E de Natal, você gosta ou também “depende”? – falou imitando a entonação de
Daniel.
- Ah, gosto!
– disse o garoto sorrindo, mas ficou pensativo logo depois – Lucas, você
acredita em Papai Noel?
O rapaz ficou
sem saber como reagir à pergunta e olhou para a mãe. Ela, tão surpresa quanto
Lucas, apenas deu de ombro. Para o alívio de ambos, Daniel voltou a falar:
- Eu não
acredito, sabe? Já não sou mais criancinha...
- Ah, não é
mais criancinha? – Lucas e a mãe do menino começaram a rir.
- Sou não.
Sei que ele não existe. E vocês dois também sabem disso. Mas, se ele existisse
e você pudesse pedir um presente para ele, o que você pediria, Lucas?
- Caramba!
Assim, na lata? Sei lá! São muitas opções...
- Então, é
fácil! Só escolhe uma das opções. Pode ser qualquer coisa! – disse Daniel
revirando os olhos.
- Não sei, zé
mané! É uma pergunta muito difícil!
- Para
adultos é tudo muito difícil... – resmungou Daniel.
Lucas achou
graça e melhor não retrucar, pois concordava plenamente com o menino.
Entretanto, aquela pergunta ficou na cabeça dele. O que pediria para o Papai
Noel? Demorou muito até encontrar uma resposta.
- Daniel...
Pode ser qualquer coisa mesmo, né?
- Qualquer
coisa o quê?
- O pedido
pro Papai Noel, zé mané!
- Ah, tá!
Pode!
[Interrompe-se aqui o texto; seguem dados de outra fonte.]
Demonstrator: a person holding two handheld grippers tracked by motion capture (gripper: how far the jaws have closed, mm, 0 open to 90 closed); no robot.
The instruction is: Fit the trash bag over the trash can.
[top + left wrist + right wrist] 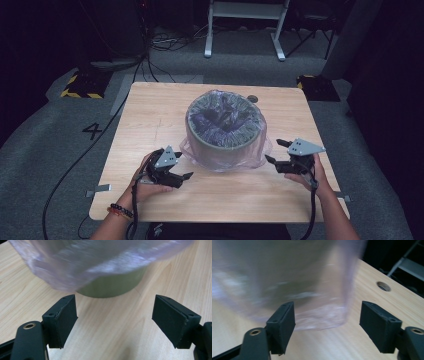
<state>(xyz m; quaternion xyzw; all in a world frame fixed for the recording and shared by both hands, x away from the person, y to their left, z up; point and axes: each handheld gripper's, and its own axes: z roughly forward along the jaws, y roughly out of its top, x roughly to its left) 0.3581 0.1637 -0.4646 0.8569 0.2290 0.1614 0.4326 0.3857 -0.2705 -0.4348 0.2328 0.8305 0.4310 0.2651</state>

Pensou em alguma coisa?
- Sim. Se eu pudesse
pedir qualquer coisa para o Papai Noel, eu pediria que minha mãe vivesse para
sempre.
- E eu que
sou o zé mané... – falou o menino, balançando a cabeça negativamente.
- Ué, você
disse que poderia ser qualquer coisa!
- É, mas se
sua mãe vivesse pra sempre, ela iria sofrer pra sempre depois que você
morresse.
A resposta
foi um choque para Lucas:
- Cara, você
tem certeza que só tem 7 anos? – divertiu-se o rapaz.
- Viu? Eu
disse que não era mais criancinha!
Neste
momento, a mãe de Daniel se levantou e disse:
- Vamos,
Dani. Se despede do Lucas porque a gente desce no próximo ponto.
O garoto
apertou a mão de Lucas e deu tchau. Enquanto mãe e filho se dirigiam para a
parte de trás do ônibus, Lucas chamou o rapazinho:
- Daniel! – o
menino virou-se para olhar – E você? O que pediria para o Papai Noel?
Daniel olhou
para o chão no ônibus durante poucos segundos e, depois que este parou,
respondeu enquanto descia:
-
Travessões... Muitos travessões na vida de todo mundo.